Only the lines from the one that includes "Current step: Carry" through the last line below belong in the reply, copied exactly and without pictures.

═════ Dataset excerpt ═════

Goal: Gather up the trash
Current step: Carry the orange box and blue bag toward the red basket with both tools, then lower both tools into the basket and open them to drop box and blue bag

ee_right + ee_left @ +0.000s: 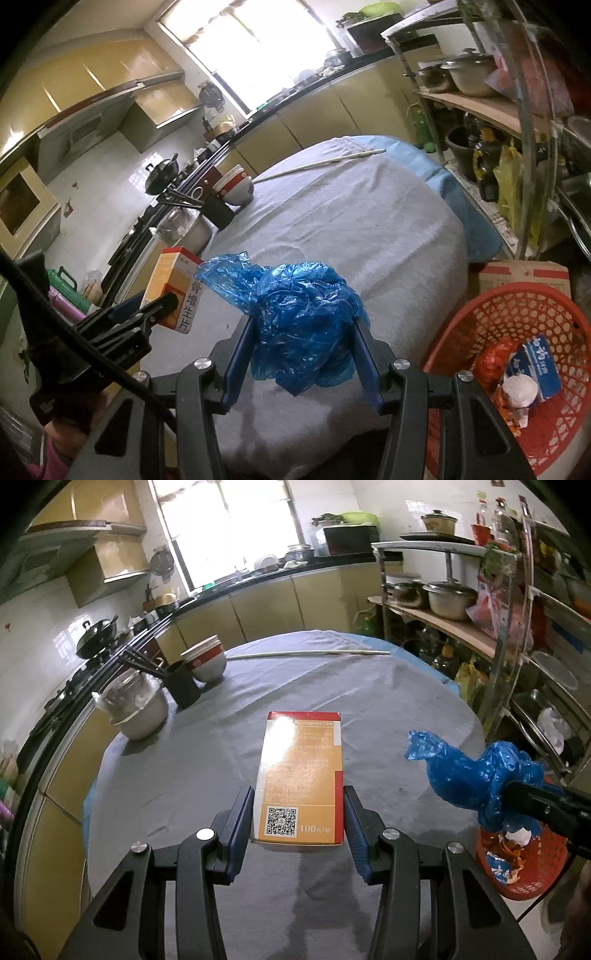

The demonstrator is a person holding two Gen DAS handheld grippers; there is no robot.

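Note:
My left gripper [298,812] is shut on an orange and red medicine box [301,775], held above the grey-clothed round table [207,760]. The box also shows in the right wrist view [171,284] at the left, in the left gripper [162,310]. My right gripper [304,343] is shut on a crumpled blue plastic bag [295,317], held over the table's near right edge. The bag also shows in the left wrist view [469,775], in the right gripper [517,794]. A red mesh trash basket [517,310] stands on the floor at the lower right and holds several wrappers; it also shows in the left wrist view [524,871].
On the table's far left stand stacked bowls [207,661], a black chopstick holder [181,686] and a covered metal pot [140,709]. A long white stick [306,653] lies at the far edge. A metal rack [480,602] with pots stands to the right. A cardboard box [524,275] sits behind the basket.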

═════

## Task output
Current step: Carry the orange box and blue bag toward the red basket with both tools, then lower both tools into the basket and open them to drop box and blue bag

ee_right + ee_left @ +0.000s: 

The demonstrator is a person holding two Gen DAS handheld grippers; there is no robot.

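Note:
My left gripper [298,812] is shut on an orange and red medicine box [301,775], held above the grey-clothed round table [207,760]. The box also shows in the right wrist view [171,284] at the left, in the left gripper [162,310]. My right gripper [304,343] is shut on a crumpled blue plastic bag [295,317], held over the table's near right edge. The bag also shows in the left wrist view [469,775], in the right gripper [517,794]. A red mesh trash basket [517,310] stands on the floor at the lower right and holds several wrappers; it also shows in the left wrist view [524,871].
On the table's far left stand stacked bowls [207,661], a black chopstick holder [181,686] and a covered metal pot [140,709]. A long white stick [306,653] lies at the far edge. A metal rack [480,602] with pots stands to the right. A cardboard box [524,275] sits behind the basket.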

The response is now complete.